I am following a self-directed 18–24 month learning path focused on
building deep foundations rather than chasing frameworks — math
first, systems thinking second, and production-quality projects as
the final output.
"Math is the dividing line between engineers who can debug and
innovate beneath the surface, and those who only know how to use
the framework."
Research Interests
- ML Systems — distributed training, GPU performance, training infrastructure
- RL Infrastructure — RLHF pipelines, post-training systems for LLMs
- Embodied Intelligence — sim-to-real transfer, robotics policies
Current Focus (Phase 1 of 4)
Building mathematical foundations and transitioning my daily
programming language from Go/Java to Python.

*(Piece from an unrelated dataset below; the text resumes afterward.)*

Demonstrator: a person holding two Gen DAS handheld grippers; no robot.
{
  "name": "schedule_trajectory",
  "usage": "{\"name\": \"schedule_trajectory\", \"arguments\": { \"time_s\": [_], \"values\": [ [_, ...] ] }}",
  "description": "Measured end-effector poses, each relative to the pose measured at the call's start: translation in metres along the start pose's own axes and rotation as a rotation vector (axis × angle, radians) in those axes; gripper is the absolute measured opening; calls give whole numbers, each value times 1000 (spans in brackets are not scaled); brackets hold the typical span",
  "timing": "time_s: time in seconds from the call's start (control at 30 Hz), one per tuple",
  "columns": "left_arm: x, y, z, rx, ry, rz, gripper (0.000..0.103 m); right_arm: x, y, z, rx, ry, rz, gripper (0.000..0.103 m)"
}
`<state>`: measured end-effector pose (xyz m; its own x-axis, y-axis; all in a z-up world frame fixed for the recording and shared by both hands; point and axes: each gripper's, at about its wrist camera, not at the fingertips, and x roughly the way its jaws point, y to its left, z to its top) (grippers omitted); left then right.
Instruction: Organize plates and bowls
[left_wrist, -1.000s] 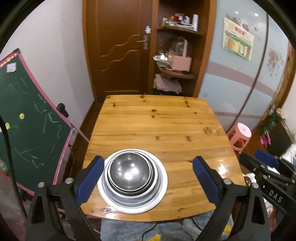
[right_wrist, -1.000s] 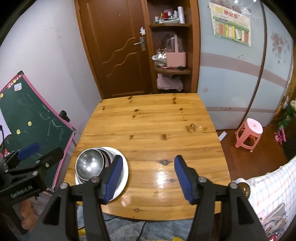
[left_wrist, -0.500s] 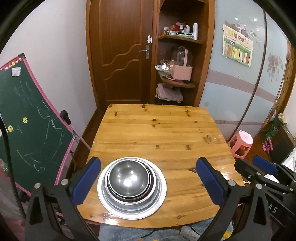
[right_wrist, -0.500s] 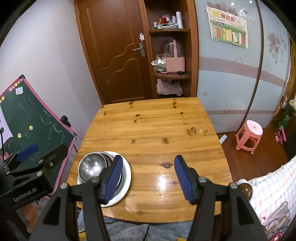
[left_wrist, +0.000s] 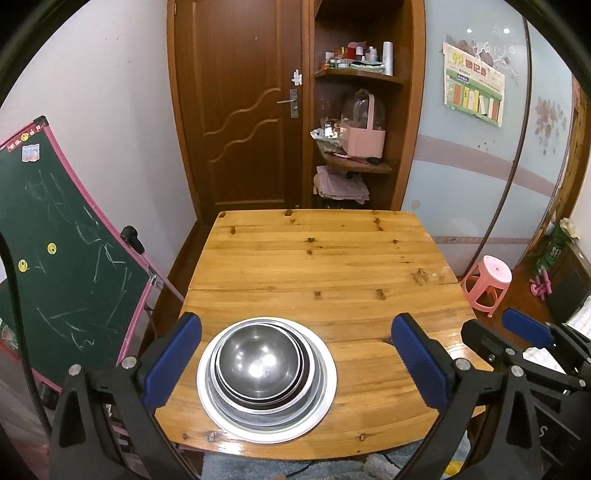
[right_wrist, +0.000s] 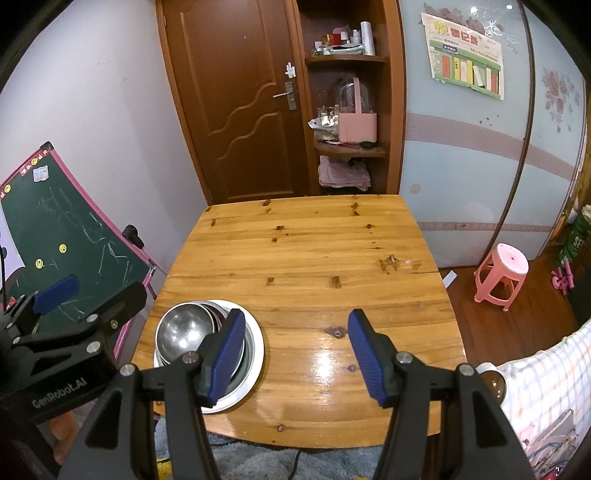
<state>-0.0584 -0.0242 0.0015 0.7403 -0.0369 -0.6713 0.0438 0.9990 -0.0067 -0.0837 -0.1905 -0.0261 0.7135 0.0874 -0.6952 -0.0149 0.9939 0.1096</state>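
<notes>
Bowls (left_wrist: 258, 363) nested on plate (left_wrist: 325, 384), both tools (left_wrist: 295, 363) (right_wrist: 297, 349) spread apart, gripping nothing.

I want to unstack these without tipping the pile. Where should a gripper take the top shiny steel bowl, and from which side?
Probably the thin upturned rim of the top shiny steel bowl, one finger inside, one outside. The round polished wall offers no flat to pinch. Come from above on its right side, where the wooden table is bare, since the bowl sits upright, nested in the bowls on the wide white plate.
</notes>
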Motion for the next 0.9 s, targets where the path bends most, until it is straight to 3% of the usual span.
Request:
{"name": "schedule_trajectory", "arguments": {
  "time_s": [0.9],
  "values": [
    [11,1,2,-10,26,1,102,6,-4,3,-2,12,0,58]
  ]
}}
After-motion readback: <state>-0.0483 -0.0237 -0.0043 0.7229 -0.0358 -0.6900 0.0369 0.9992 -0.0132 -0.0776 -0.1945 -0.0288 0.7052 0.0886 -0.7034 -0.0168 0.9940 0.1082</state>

- Linear Algebra — reading Gilbert Strang's
Introduction to Linear Algebra; watching 3Blue1Brown's
Essence of Linear Algebra series.
- Probability & Statistics — MIT OCW 6.041
(Bertsekas), with emphasis on concepts that recur in ML
(KL divergence, MLE, cross-entropy).
- Python Fluency — NumPy, Matplotlib, and idiomatic
Python following Luciano Ramalho's Fluent Python.
Roadmap
- Phase 1 Math foundations + Python (Months 1–6)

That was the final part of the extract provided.